CHURCH OF ST. MARK, AT VENICE.

This splendid old church has well been described as “a stupendous pile of oriental magnificence.” A thousand years do not cover the whole period of its existence. It is adorned with the columns and gems of the east, and no wonder, for every Venetian captain of a ship and every traveler of that nation was required to bring home something to adorn this temple: Greece and Constantinople, Palestine and all Europe, have contributed to its embellishment. It is totally unlike almost every other temple. It has round arches and regular domes, and from every part of them, there look down upon you, in permanent mosaic of gold and colored stones, and even precious gems, colossal images of the Saviour, of the virgin mother, of apostles and saints, and of multiform beings of religious allegory, so numerous and various, and so fresh, rich, and gorgeous, that you are quite bewildered, and involuntarily drop your eyes to the floor, where you are almost equally dazzled by the precious marbles, and jaspers, and serpentines, and verd-antique, and red porphyry, disposed in endless variety of most beautiful patterns, as if it had been the work of a magician artist. You read there also the instability of human glory in the worn and mutilated condition of parts of the pavement, and in the waving hollows and upward curves which prove that its foundations were laid in the sea. You again lift your eyes, and in the permanent mosaics (for no perishable frescoes or oil paintings are here) you read in large and distinct historical figures the early Bible history of our race, and the annals of the patriarchal families. Around the church, hang rich lamps of silver and gold. Huge candles and lights perpetually burning, symbolize the immortality of the soul.

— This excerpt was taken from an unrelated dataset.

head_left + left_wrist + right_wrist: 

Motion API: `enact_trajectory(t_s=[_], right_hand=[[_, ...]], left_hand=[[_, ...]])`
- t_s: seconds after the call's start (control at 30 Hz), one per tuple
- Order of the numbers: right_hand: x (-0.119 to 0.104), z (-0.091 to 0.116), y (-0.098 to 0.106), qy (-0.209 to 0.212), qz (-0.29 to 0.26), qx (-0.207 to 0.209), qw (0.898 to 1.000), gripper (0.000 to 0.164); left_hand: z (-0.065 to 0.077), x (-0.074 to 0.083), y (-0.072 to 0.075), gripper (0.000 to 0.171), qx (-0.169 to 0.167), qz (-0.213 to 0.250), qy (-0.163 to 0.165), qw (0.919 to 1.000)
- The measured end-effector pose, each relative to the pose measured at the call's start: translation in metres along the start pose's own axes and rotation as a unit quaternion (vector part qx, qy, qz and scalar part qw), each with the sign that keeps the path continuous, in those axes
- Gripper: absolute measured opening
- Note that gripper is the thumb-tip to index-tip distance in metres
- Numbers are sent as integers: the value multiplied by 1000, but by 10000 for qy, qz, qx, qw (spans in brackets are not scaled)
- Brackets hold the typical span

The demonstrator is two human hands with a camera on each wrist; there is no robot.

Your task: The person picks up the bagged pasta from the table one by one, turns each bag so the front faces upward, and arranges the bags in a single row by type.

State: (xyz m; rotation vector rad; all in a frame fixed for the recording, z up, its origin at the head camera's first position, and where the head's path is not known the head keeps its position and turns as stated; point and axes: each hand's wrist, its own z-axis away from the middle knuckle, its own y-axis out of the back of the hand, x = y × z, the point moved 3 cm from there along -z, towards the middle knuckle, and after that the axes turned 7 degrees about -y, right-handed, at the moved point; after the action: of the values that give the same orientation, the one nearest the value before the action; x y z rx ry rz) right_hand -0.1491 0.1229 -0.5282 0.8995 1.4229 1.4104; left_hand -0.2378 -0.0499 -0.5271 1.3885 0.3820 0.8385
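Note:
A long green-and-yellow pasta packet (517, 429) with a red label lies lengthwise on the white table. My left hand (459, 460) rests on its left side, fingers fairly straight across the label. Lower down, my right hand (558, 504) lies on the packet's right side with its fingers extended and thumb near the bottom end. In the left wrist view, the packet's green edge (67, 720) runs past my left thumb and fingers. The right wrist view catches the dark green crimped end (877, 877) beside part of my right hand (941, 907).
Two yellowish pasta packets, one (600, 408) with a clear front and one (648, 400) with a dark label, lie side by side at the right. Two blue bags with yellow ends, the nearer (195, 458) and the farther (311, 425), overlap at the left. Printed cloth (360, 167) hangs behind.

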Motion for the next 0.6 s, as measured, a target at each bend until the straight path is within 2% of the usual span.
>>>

Passing out of the church, precious columns are on your right and on your left, columns of marble and porphyry brought from Constantinople, and Jerusalem, and St. Jean d’Acre. Lifting your eyes again to the roof, you there see domes, and dome upon dome; minarets and carvings in arabesque, and other rich forms of oriental architecture, with images and statues innumerable, standing as sentinels on all the cornices and angles, and in the niches.